» **What the task asks**: For this exercise, reproduce the entries below exactly, but only from the line containing "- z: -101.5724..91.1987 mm" through the line containing "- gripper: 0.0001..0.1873", both included.

» **The data**:
━━━━━━━━━━━━━━━━━━━━━━━━━━━━━━

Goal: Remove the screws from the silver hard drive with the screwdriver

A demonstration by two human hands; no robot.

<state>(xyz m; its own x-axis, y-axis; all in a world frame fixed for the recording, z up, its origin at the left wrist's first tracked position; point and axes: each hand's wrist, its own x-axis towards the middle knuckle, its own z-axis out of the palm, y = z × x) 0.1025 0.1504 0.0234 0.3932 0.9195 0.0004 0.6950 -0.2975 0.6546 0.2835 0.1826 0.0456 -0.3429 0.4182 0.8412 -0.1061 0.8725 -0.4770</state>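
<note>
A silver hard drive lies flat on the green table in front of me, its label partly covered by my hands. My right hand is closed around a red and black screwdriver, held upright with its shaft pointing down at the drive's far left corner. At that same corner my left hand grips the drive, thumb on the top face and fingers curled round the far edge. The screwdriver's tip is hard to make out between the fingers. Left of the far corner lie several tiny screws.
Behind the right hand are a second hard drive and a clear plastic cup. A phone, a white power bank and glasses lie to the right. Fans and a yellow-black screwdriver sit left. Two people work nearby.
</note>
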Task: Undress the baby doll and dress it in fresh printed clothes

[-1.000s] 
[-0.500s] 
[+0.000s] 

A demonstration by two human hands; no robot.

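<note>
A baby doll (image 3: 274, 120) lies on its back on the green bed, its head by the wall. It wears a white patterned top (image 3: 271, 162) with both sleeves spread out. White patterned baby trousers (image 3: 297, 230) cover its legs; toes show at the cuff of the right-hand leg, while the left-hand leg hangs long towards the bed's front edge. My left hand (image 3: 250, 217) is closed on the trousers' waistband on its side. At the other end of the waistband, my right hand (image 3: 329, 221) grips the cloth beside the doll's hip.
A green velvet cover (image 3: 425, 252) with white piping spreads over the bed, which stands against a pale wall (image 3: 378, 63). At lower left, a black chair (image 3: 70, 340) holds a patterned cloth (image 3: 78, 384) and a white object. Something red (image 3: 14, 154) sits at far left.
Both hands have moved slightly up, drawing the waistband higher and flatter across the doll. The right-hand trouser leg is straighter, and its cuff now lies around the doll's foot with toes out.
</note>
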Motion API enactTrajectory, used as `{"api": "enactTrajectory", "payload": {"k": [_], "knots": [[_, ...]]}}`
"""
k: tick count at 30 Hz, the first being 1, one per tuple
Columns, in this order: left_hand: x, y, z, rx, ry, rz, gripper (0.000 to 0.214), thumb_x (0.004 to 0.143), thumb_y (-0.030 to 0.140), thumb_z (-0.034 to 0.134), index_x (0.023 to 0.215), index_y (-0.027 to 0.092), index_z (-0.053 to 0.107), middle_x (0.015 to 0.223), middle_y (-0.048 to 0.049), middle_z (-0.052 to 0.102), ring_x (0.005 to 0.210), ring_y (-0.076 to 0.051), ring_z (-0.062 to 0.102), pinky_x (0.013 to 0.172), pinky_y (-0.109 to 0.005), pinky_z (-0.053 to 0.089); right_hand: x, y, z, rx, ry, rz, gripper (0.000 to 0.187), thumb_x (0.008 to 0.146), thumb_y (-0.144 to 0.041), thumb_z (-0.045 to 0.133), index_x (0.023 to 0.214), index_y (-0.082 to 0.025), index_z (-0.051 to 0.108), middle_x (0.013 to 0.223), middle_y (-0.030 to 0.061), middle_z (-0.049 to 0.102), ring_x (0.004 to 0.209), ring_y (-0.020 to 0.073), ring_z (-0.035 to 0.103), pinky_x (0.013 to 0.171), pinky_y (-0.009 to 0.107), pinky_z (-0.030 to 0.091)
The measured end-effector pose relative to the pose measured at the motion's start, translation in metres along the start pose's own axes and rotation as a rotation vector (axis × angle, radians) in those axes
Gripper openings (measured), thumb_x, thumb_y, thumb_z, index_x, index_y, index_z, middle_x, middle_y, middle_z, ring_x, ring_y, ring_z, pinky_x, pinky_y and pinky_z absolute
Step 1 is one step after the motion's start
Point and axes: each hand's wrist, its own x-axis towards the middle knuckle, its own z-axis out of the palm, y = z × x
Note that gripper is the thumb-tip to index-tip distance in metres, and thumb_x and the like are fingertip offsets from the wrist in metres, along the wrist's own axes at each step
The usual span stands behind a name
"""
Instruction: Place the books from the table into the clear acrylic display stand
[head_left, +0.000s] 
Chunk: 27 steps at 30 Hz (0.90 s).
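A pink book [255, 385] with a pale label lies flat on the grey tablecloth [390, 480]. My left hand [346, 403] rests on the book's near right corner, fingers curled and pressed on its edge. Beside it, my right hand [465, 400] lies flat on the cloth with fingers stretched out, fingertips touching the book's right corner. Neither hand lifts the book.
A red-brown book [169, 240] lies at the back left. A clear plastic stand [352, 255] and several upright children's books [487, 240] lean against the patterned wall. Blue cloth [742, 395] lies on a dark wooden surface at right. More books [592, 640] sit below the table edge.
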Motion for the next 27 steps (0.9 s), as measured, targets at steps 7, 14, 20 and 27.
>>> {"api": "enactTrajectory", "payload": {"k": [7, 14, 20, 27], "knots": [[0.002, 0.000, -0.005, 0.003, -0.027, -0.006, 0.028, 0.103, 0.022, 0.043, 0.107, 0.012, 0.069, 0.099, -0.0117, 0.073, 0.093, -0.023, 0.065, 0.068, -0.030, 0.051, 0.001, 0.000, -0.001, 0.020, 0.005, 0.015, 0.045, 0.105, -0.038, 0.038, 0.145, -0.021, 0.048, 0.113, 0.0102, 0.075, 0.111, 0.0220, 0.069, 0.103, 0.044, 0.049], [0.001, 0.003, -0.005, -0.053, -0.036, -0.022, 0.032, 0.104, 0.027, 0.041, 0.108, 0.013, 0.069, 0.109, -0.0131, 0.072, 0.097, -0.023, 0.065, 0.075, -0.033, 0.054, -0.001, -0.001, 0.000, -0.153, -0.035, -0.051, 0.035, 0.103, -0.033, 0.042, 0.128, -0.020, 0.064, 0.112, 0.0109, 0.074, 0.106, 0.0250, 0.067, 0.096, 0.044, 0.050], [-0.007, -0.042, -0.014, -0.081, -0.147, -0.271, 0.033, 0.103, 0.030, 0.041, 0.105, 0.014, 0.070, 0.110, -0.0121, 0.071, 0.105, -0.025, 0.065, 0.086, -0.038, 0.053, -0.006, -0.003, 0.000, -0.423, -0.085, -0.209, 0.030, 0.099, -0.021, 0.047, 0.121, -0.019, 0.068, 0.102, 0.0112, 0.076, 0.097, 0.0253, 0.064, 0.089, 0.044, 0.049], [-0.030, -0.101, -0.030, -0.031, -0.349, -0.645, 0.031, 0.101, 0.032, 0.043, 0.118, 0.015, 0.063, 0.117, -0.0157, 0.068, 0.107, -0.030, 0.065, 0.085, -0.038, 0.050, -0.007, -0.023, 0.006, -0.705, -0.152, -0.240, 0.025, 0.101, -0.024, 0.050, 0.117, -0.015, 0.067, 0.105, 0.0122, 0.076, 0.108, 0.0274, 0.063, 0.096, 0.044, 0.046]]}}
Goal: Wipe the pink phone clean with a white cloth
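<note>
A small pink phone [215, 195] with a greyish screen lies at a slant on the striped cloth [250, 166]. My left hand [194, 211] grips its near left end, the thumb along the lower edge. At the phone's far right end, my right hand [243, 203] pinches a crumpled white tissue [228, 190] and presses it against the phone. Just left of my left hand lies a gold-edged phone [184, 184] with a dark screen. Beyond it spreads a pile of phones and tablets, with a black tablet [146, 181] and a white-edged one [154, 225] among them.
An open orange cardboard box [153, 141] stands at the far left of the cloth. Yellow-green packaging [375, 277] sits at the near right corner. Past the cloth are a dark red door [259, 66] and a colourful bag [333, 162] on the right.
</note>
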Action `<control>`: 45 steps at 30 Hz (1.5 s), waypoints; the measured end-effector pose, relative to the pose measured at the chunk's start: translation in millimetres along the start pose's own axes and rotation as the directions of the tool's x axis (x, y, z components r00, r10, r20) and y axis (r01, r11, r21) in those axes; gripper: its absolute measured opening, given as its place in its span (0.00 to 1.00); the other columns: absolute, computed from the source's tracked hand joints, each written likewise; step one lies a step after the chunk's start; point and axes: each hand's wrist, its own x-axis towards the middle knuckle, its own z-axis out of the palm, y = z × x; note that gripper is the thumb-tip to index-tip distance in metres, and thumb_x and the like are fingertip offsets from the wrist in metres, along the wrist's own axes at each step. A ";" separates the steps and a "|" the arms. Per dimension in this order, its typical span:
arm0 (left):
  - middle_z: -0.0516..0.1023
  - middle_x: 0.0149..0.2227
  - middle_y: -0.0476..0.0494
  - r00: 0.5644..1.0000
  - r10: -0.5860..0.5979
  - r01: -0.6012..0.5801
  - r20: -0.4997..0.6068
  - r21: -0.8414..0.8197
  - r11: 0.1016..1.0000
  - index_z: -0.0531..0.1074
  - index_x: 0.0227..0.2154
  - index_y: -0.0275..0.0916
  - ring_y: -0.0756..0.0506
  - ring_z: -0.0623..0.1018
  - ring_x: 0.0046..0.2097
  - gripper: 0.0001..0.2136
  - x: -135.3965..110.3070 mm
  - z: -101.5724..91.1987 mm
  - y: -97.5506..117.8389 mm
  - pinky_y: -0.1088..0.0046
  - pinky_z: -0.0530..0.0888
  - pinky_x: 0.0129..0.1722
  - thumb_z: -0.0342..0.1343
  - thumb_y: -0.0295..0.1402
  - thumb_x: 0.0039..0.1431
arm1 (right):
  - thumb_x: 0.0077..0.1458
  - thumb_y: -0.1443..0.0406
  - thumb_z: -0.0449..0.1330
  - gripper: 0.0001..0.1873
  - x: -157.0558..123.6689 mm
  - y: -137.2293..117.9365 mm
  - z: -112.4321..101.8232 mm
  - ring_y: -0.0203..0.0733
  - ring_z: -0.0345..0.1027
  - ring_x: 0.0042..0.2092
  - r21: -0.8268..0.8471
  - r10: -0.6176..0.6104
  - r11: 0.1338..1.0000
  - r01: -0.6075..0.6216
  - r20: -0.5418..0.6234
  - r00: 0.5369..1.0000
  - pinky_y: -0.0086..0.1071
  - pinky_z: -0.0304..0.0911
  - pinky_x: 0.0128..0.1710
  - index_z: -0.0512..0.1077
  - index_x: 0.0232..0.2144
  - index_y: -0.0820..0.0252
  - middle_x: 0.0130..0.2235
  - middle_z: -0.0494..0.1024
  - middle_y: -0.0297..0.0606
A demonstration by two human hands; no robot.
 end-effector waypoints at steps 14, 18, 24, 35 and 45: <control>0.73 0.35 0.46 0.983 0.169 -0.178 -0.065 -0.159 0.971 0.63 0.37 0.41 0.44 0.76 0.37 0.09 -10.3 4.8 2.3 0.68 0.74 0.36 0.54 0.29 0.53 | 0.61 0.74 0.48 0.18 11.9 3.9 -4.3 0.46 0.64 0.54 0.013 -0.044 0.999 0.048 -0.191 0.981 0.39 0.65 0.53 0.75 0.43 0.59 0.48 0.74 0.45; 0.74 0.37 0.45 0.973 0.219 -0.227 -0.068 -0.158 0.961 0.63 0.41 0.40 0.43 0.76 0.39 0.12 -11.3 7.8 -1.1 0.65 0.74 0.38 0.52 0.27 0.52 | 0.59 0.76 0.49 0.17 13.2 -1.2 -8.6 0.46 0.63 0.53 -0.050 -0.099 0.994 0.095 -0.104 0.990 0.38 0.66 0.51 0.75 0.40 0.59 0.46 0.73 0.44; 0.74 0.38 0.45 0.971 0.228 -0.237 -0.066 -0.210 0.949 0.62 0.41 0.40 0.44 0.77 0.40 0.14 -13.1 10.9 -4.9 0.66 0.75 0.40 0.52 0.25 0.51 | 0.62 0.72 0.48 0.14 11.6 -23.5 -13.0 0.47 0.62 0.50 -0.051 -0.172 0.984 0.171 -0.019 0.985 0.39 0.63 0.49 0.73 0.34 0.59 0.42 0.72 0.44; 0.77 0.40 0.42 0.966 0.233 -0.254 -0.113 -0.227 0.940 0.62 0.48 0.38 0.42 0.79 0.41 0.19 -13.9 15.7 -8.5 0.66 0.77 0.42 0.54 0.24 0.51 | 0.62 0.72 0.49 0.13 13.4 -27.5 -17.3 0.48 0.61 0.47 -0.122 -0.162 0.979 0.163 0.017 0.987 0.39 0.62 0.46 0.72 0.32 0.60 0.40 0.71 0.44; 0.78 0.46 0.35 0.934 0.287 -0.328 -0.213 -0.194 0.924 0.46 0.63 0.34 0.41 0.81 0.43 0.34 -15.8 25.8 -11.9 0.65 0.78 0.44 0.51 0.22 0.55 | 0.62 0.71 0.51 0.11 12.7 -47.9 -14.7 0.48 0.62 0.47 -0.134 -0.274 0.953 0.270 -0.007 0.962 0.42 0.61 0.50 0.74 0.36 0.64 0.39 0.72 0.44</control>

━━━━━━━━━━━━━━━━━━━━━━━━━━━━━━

» **Answer space**:
  - z: -101.5724..91.1987 mm
  - y: -97.5506..117.8389 mm
  - pinky_y: -0.1088..0.0046
  - pinky_z: -0.0530..0.0888
  - pinky_x: 0.0129..0.1722
  - thumb_z: -0.0342..0.1343
  - thumb_y: -0.0295..0.1402
  - thumb_x: 0.0039..0.1431
arm1 (right):
  - thumb_x: 0.0077..0.1458
  - thumb_y: -0.1443..0.0406
  - thumb_z: -0.0449..0.1330
  - gripper: 0.0001..0.1873

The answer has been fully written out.